We observed a number of significant changes to taxonomic abundances in the rhizosphere, compared with the bulk soil and root communities, at several growth stages (P < 0.05; Fig. S9), with the most prominent and widespread enrichment being during the seedling and flower stages (P < 0.05; Fig. 4B). The rhizosphere communities were largely stable among themselves between the rosette and bolting stages in terms of different taxa abundance, except for an enrichment in Kazania bacteria (phylum Desulfobacterota; Fig. 4B). However, they were noticeably enriched in a number of taxa compared with the roots at the rosette and bolting stages (Fig. S9B and C). There were no ASVs that were significantly enriched, or depleted, in the rhizosphere according to growth stages or soil history.

Discussion

Soil history implies that some physicochemical signal, or information, is transmitted through time to condition the assembly of future rhizosphere microbial communities [25, 28, 29]. Although our previous work has shown this can be true [30, 43], the influence or longevity of soil history on bacterial community structure across growth stages is not clear. In this study, we tested how previously established soil histories endured across growth stages throughout a growing season. We hypothesized that previously established soil histories will decrease in influencing the structure of B. napus bacterial rhizosphere communities over the growing season. We took advantage of an agricultural field experiment to bridge the gap between controlled greenhouse conditions and experiments in “natural” environments, as such studies are currently lacking to understand bacterial temporal dynamics [47, 64, 65]. We sampled bulk soil, rhizosphere, and roots successively throughout the B. napus growing season from plots with different soil histories and used 16S rRNA gene metabarcoding to identify the bacterial communities. Contrary to our hypothesis, the weight of evidence suggests that the different soil histories did not decline in influence, but rather continued to have a significant impact on the bacterial rhizosphere communities throughout the growing season.

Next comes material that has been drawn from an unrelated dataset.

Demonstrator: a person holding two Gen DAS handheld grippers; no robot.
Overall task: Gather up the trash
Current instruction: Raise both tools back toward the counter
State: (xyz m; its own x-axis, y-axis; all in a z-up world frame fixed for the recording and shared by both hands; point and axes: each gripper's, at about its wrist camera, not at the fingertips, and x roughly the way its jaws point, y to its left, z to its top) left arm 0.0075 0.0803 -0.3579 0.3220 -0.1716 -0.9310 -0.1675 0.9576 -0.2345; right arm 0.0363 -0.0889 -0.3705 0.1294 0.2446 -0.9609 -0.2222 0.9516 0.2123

These communities are initially established at the confluence of the soil environment and the immediate space the plant host may be able to influence [29, 66]. Given that the new B. napus host would be mere days emerging from its seed into a new soil environment with an established soil history [66], and minimally able to exert much influence on the surrounding soil through PSF [42], we predicted that at the early seedling growth stage, the bacterial rhizosphere communities would be primarily structured by their soil histories and resemble their cognate bulk soil communities. Indeed, we found that the bacterial communities at the seed and seedling time points from the bulk soil and rhizosphere were more phylogenetically similar than at later time points, or between different soil histories (Figs 1, 2, and 4). Nonetheless, we also observed that within this phylogenetic similarity, there were widespread taxonomic enrichments in the rhizosphere at the seedling growth stage, compared with the bulk soil and root communities (Fig. S9). This suggests that at initial growth stages, the soil history constrains the composition of the bacterial communities, while individual taxa may be attracted to the new rhizosphere from the surrounding soil and enriched. Future work is needed to determine how active the seedling is in this early attraction.

Across the subsequent growth stages, the most striking observation were the widespread community dynamics and taxonomic enrichments in the bacterial rhizosphere communities (Figs 4B and S9). This was entirely absent in the bulk soil communities (Figs 1B and S9) and more limited in the roots (Figs 3 and S9), although growth stages were significant in structuring all three communities (Table 2). The root communities should be primarily shaped by the plant host across growth stages, as we predicted and observed (Table 2). Conversely, the bulk soil communities should largely experience similar abiotic conditions as the rhizosphere, but with minimal influence from the plant host [66]. As we have previously observed, different climate scenarios, such as a dry season versus a non-dry season, can have dramatic effects on bacterial community assembly over a growing season [30]. Based on the temperature and precipitation data collected during our present field experiment, there was little deviation from the 30-year average (Table S1). This would suggest that we should not expect the climate factors to overwhelm any of the several other influences that contribute to the changes which accrue in bacterial bulk soil communities over a growing season. As such, we predicted that these communities would remain largely stable through time, though we actually found that the bulk soil communities were also significantly structured at each time point (Table 2). The significance of the time points structuring the bulk soil communities is likely a reflection of the aging soil.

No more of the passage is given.